| TASK ITEM |
Leave the pictures out and write out exactly the lines from the top of the entries through the line containing "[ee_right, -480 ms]".

Stored records

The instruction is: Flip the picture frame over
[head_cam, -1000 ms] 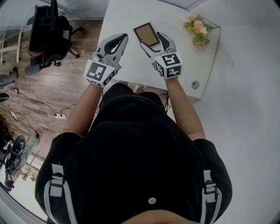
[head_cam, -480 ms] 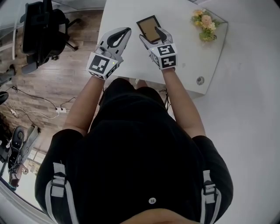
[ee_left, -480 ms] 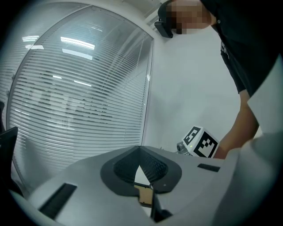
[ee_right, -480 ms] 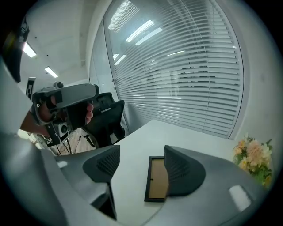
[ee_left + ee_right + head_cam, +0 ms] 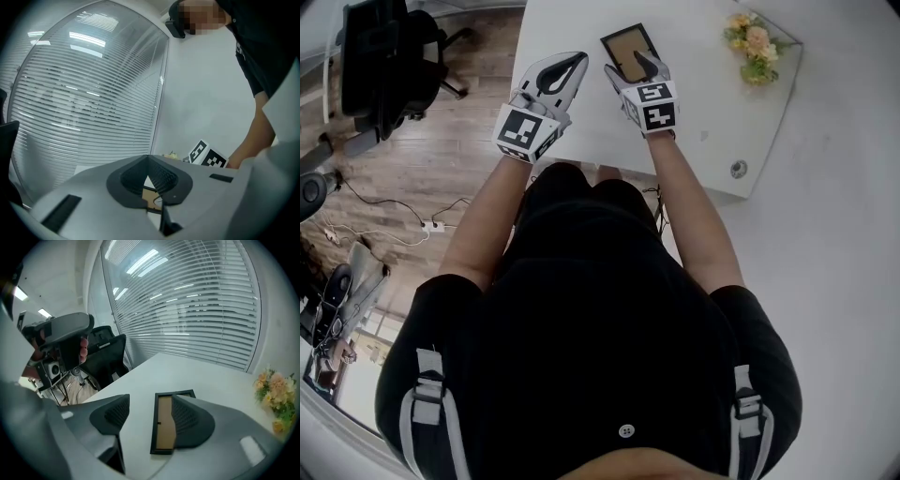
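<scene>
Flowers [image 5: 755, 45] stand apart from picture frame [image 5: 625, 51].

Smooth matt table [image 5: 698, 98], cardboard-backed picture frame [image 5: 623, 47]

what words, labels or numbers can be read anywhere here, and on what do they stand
None: no view shows readable words or numbers.
Left white cube with black square markers, right white cube: coded patterns, not text.
Black picture frame with brown backing: no print visible.
</scene>
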Demonstrator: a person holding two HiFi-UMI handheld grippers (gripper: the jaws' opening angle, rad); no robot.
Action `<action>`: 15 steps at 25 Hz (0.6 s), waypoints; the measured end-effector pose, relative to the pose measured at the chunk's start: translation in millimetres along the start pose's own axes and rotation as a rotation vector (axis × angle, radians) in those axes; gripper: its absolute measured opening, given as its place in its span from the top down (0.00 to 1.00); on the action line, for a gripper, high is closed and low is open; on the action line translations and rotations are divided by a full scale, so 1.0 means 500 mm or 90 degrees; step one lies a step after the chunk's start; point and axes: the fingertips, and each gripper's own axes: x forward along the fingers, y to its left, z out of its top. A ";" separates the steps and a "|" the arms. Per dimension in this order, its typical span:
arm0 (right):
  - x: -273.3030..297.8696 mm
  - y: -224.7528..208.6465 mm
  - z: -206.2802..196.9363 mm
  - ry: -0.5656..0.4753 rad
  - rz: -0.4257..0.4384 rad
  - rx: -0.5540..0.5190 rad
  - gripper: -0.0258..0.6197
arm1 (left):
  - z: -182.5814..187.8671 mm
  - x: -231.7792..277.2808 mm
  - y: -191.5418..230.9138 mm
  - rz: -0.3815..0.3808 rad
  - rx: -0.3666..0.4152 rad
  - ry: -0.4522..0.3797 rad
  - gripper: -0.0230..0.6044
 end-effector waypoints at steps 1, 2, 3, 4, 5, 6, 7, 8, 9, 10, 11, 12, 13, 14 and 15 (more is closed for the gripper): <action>0.008 -0.002 -0.008 0.008 -0.004 0.001 0.52 | -0.005 0.003 0.001 -0.002 0.002 0.003 0.96; 0.015 -0.004 -0.015 0.016 -0.008 0.002 0.52 | -0.011 0.006 0.003 -0.004 0.004 0.007 0.96; 0.023 -0.006 -0.022 0.023 -0.010 0.005 0.53 | -0.017 0.008 0.006 -0.007 0.005 0.011 0.96; 0.031 -0.007 -0.027 0.029 -0.012 0.008 0.54 | -0.024 0.011 0.010 -0.009 0.006 0.015 0.96; 0.039 -0.008 -0.032 0.035 -0.012 0.010 0.55 | -0.031 0.014 0.014 -0.011 0.007 0.019 0.96; 0.046 -0.009 -0.036 0.039 -0.013 0.010 0.55 | -0.037 0.017 0.016 -0.012 0.008 0.022 0.96; 0.052 -0.010 -0.040 0.044 -0.014 0.008 0.56 | -0.043 0.021 0.019 -0.013 0.009 0.025 0.96; 0.058 -0.012 -0.044 0.049 -0.016 0.005 0.57 | -0.049 0.024 0.021 -0.014 0.009 0.029 0.96; 0.064 -0.013 -0.049 0.054 -0.019 0.001 0.59 | -0.056 0.027 0.022 -0.015 0.008 0.031 0.96; 0.071 -0.014 -0.055 0.061 -0.021 -0.002 0.60 | -0.061 0.030 0.024 -0.017 0.007 0.034 0.96; 0.077 -0.015 -0.060 0.067 -0.023 -0.006 0.61 | -0.067 0.031 0.027 -0.018 0.006 0.037 0.96; 0.083 -0.015 -0.065 0.074 -0.026 -0.009 0.62 | -0.071 0.033 0.029 -0.019 0.005 0.039 0.96; 0.088 -0.016 -0.070 0.080 -0.029 -0.011 0.62 | -0.075 0.034 0.030 -0.020 0.004 0.041 0.96; 0.092 -0.017 -0.074 0.085 -0.032 -0.014 0.63 | -0.078 0.034 0.032 -0.020 0.003 0.043 0.96; 0.096 -0.019 -0.078 0.088 -0.035 -0.018 0.64 | -0.082 0.035 0.032 -0.020 0.004 0.045 0.96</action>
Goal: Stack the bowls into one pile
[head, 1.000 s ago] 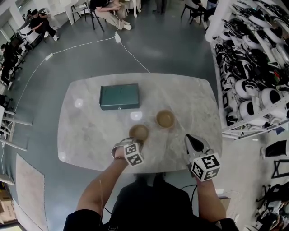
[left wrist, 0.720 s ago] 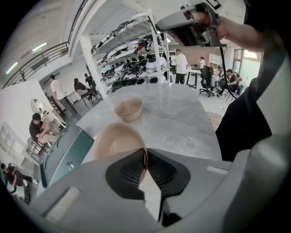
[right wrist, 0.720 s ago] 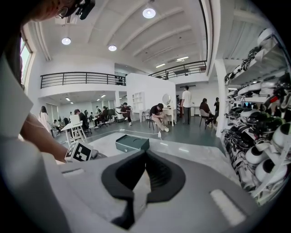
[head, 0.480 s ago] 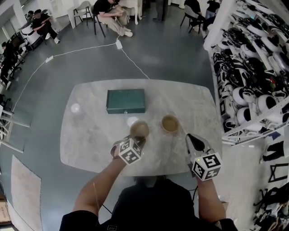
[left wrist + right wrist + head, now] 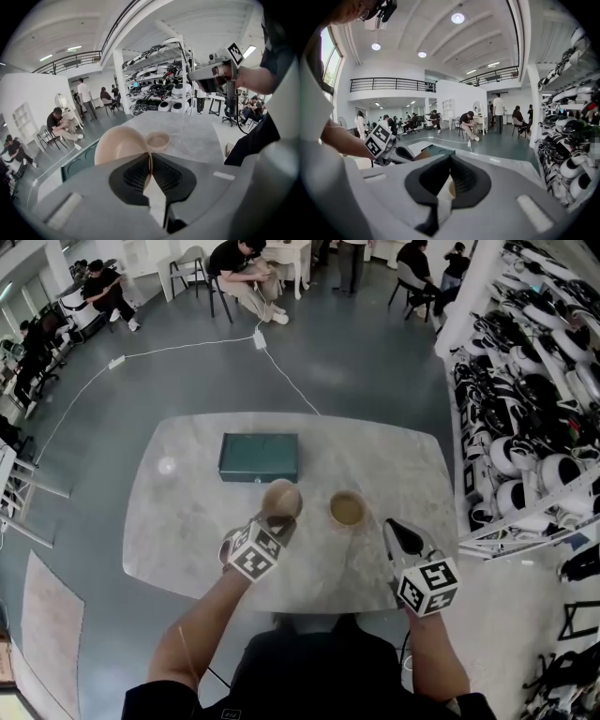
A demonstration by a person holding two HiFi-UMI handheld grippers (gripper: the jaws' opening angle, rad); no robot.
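**Two round, tan bowls.** The first bowl [image 5: 282, 498] is held clear of the bench [image 5: 187, 521]. Its rim is pinched between the closed jaws of the left claw [image 5: 150, 161]. It is tilted steeply, so only its smooth outer wall is seen. The second bowl [image 5: 347, 510] is set upright on the bench with its opening upward and its inside paler. It lies just right of the first bowl and apart from it.
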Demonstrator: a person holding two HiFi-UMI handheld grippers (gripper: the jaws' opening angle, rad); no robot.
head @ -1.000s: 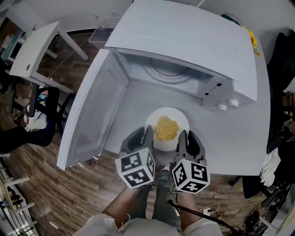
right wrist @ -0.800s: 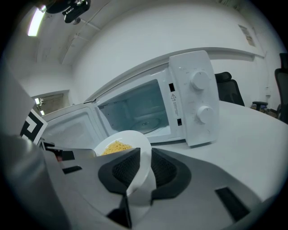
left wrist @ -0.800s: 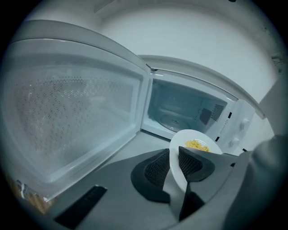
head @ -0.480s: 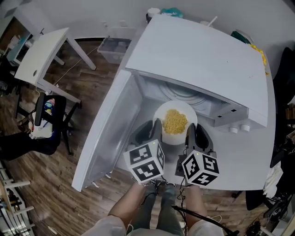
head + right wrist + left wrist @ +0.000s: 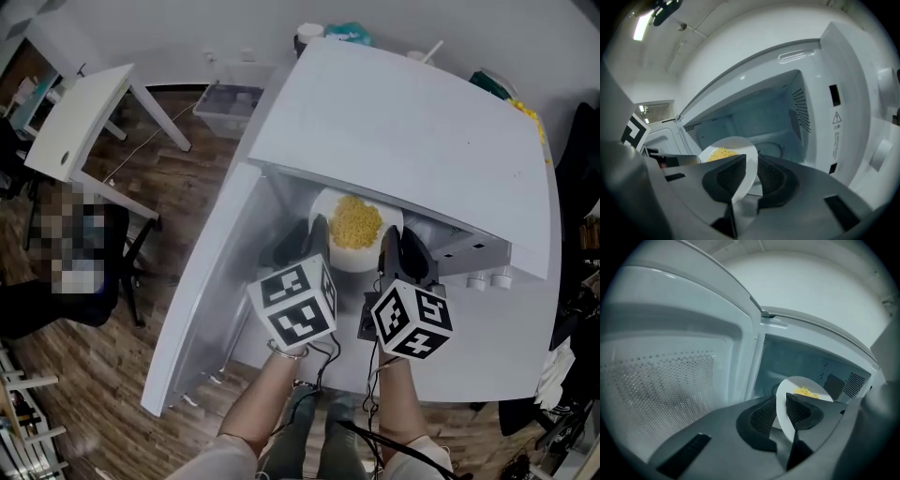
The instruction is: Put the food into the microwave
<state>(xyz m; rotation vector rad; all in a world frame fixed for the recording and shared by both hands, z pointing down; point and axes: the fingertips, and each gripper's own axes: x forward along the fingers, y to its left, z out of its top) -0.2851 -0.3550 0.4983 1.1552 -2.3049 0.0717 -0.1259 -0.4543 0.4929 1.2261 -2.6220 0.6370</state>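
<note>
A white plate (image 5: 352,255) with yellow food (image 5: 357,221) hangs at the mouth of the open white microwave (image 5: 412,131), half under its top edge. My left gripper (image 5: 316,242) is shut on the plate's left rim and my right gripper (image 5: 386,248) is shut on its right rim. In the left gripper view the plate (image 5: 787,418) stands edge-on between the dark pads of the left gripper (image 5: 782,413), with the food (image 5: 806,392) beyond. In the right gripper view the plate (image 5: 740,171) sits between the right gripper's (image 5: 746,177) pads, before the cavity and its glass turntable (image 5: 771,150).
The microwave door (image 5: 202,300) swings open to the left, close beside the left gripper. Control knobs (image 5: 487,279) sit on the panel at the right. The microwave rests on a white table (image 5: 487,356). A white side table (image 5: 80,117) and a plastic bin (image 5: 225,105) stand on the wood floor.
Both grippers have carried the plate forward and a little up, from in front of the microwave to its opening. The plate's far half now lies under the microwave's top edge.
</note>
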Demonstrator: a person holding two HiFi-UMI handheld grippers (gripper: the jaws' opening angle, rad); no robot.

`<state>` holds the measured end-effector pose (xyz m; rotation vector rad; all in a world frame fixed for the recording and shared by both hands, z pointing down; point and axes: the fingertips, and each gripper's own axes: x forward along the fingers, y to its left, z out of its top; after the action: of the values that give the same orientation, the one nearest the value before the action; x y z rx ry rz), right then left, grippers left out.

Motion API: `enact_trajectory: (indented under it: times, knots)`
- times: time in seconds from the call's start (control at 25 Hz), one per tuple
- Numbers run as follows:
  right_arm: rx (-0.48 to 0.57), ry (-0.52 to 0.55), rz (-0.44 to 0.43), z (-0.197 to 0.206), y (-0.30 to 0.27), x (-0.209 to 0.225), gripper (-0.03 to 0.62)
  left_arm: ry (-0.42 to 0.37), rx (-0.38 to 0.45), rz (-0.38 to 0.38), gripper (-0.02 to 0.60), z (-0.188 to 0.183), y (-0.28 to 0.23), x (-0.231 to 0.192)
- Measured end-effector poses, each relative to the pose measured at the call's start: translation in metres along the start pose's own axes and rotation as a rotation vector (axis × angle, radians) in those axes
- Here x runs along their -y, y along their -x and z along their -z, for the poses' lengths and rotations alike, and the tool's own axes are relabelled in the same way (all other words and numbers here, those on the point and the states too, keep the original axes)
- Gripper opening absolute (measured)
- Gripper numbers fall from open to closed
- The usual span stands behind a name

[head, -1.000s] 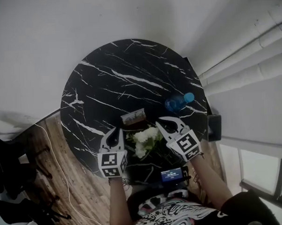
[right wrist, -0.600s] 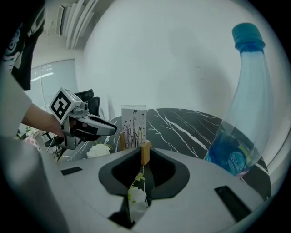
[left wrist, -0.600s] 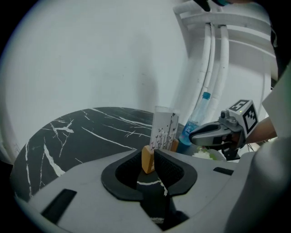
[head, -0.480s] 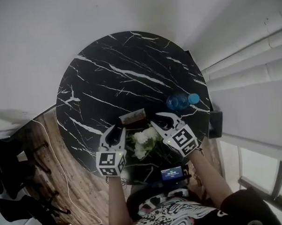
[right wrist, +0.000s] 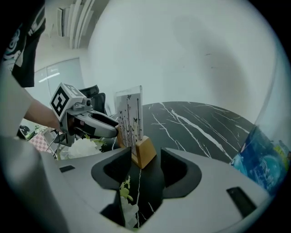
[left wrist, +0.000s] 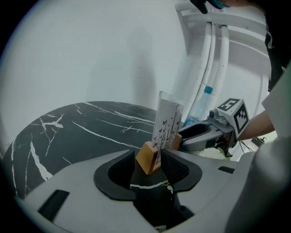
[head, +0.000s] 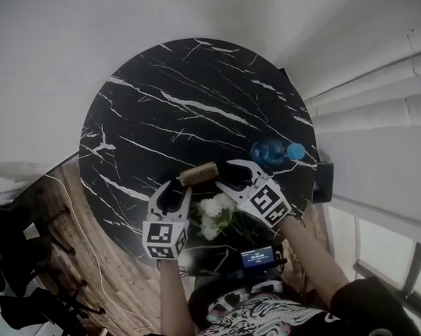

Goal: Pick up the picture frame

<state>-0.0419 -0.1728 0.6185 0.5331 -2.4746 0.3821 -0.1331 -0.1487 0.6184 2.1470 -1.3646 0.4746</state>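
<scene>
The picture frame [head: 198, 174], a clear printed panel in a tan wooden base, stands on the black marble table [head: 166, 103] near its front edge. My left gripper [head: 173, 194] is at the frame's left end and my right gripper [head: 234, 176] at its right end. In the left gripper view the wooden base [left wrist: 149, 158] sits between the left gripper's [left wrist: 149, 163] opening jaws, and the pads are not pressing on it. In the right gripper view the other end of the base [right wrist: 143, 153] lies between the right gripper's [right wrist: 144, 160] opening jaws, with gaps on both sides.
A blue water bottle [head: 271, 152] lies on the table just right of the right gripper. White flowers [head: 214, 211] sit between the two grippers at the table's front edge. A small screen device [head: 257, 257] is below. A wall and white pipes [head: 375, 101] stand at the right.
Both grippers have moved forward and down to the two ends of the frame. Their jaws, shut before, now stand spread around the wooden base.
</scene>
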Motion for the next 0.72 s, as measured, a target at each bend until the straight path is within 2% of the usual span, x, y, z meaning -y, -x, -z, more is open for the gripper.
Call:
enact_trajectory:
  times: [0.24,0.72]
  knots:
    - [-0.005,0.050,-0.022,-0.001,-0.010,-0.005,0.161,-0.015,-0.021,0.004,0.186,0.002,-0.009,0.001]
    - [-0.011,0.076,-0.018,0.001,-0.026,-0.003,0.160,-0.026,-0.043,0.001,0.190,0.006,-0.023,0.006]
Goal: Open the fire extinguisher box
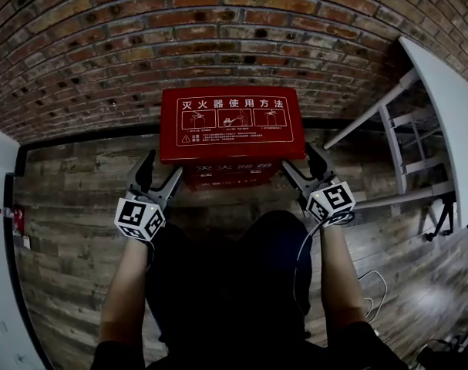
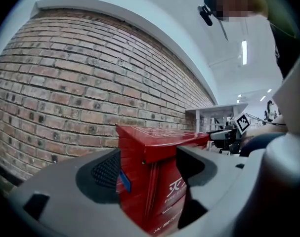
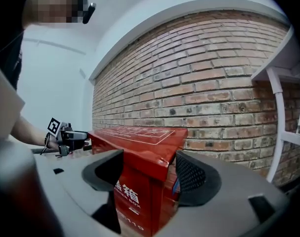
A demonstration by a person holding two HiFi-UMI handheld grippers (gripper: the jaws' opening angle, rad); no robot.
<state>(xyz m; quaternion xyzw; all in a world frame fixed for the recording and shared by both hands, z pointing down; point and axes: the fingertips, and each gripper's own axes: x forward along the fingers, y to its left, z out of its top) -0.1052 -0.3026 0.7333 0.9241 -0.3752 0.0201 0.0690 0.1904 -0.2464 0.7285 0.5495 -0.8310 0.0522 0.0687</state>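
Box [image 1: 230, 177] mostly hidden under lid [image 1: 231, 126]; left gripper [image 1: 164, 163], right gripper [image 1: 297, 156] gape astride corners.

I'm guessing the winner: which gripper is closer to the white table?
Right. The right gripper sits at the right front corner of the red box, on the side of the white table. The left gripper sits at its left front corner, farther off.

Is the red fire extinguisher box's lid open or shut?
Shut. The lid lies flat on the box, its lip overlapping the box's walls in both gripper views.
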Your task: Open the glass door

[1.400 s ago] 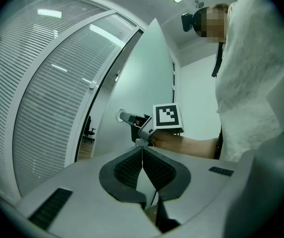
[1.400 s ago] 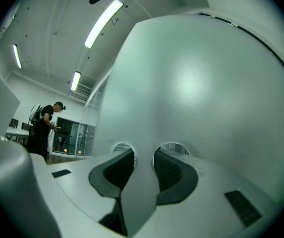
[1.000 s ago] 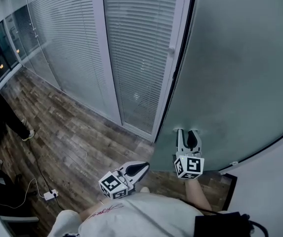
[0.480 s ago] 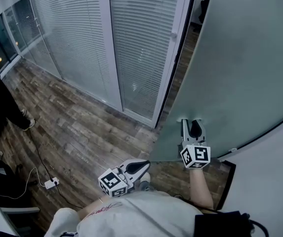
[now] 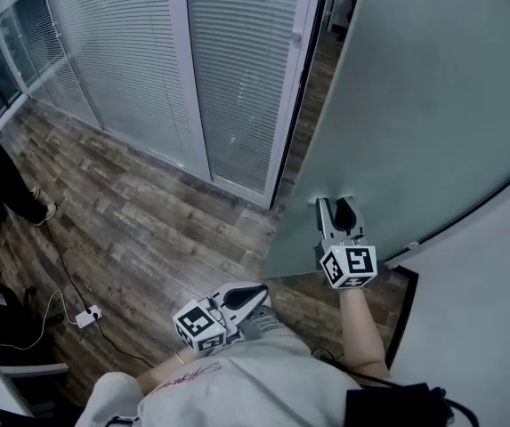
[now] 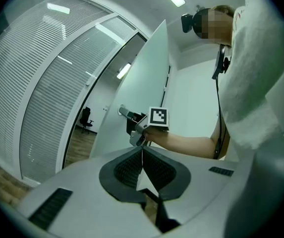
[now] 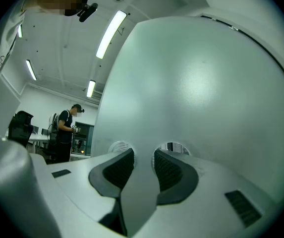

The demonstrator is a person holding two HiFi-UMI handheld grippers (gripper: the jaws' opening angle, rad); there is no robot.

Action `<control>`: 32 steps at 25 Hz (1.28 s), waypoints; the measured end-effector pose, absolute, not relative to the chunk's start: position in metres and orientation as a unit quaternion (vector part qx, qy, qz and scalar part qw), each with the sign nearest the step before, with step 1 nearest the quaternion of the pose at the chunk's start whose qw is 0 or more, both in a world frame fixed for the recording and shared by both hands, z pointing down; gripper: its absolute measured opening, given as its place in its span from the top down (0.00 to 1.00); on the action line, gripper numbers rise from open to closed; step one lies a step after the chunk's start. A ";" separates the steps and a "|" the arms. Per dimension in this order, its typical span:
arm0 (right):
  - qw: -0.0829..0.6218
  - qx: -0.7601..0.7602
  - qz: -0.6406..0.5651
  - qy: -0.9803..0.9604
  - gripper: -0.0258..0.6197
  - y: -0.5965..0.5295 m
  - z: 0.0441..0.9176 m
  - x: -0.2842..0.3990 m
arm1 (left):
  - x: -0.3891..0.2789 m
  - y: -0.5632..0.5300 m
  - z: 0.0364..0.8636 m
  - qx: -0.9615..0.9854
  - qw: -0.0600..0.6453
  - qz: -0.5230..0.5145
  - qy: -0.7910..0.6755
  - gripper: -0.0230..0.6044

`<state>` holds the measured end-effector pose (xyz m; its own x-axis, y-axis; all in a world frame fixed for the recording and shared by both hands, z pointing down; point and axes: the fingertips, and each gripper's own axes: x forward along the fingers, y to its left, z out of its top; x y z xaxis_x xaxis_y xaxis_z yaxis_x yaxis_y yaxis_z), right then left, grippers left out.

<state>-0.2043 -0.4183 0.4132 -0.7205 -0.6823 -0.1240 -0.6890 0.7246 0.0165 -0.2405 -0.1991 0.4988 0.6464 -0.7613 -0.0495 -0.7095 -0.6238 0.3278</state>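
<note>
Right gripper [image 5: 336, 212]: clamped on handle [image 6: 125, 114], glass door [image 5: 433, 105], far right. Left gripper [image 5: 259, 292]: jaws together, empty, near.

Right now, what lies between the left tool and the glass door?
Nothing: in the head view the stretch from the left tool to the glass door is bare, with only wooden floor beneath.

A wood-plank floor [image 5: 139, 203] is shown beside partitions hung with closed slatted blinds [image 5: 121, 69], a white plug and cable [image 5: 86, 313] lying on it. A person in black [image 7: 65, 133] is pictured under ceiling strip lights [image 7: 110, 33].
</note>
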 end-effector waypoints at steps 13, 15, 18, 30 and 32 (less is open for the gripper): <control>0.067 -0.340 0.022 0.938 0.75 -0.368 0.417 -0.182 | -0.196 -0.184 0.481 0.865 0.104 -0.092 -0.481 0.93; 0.068 -0.326 0.025 0.943 0.75 -0.362 0.416 -0.179 | -0.180 -0.184 0.483 0.860 0.106 -0.092 -0.491 0.93; 0.064 -0.309 0.024 0.948 0.75 -0.353 0.416 -0.175 | -0.159 -0.178 0.484 0.850 0.111 -0.090 -0.507 0.93; 0.069 -0.272 0.031 0.959 0.76 -0.302 0.416 -0.151 | -0.108 -0.138 0.486 0.800 0.101 -0.094 -0.584 0.93; 0.071 -0.264 0.030 0.961 0.75 -0.295 0.415 -0.148 | -0.100 -0.134 0.485 0.798 0.097 -0.092 -0.587 0.93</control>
<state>-0.1481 -0.2946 0.4147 -0.8506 -0.5031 -0.1525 -0.5118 0.8589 0.0211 -0.1004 -0.1339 0.4847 0.2933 -0.9554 -0.0330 -0.9195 -0.2914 0.2639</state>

| RESULT BELOW |
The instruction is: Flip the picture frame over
[head_cam, -1000 ms] 
[head_cam, -480 ms] 
[ee_left, -480 ms] 
[ee_right, -480 ms] 

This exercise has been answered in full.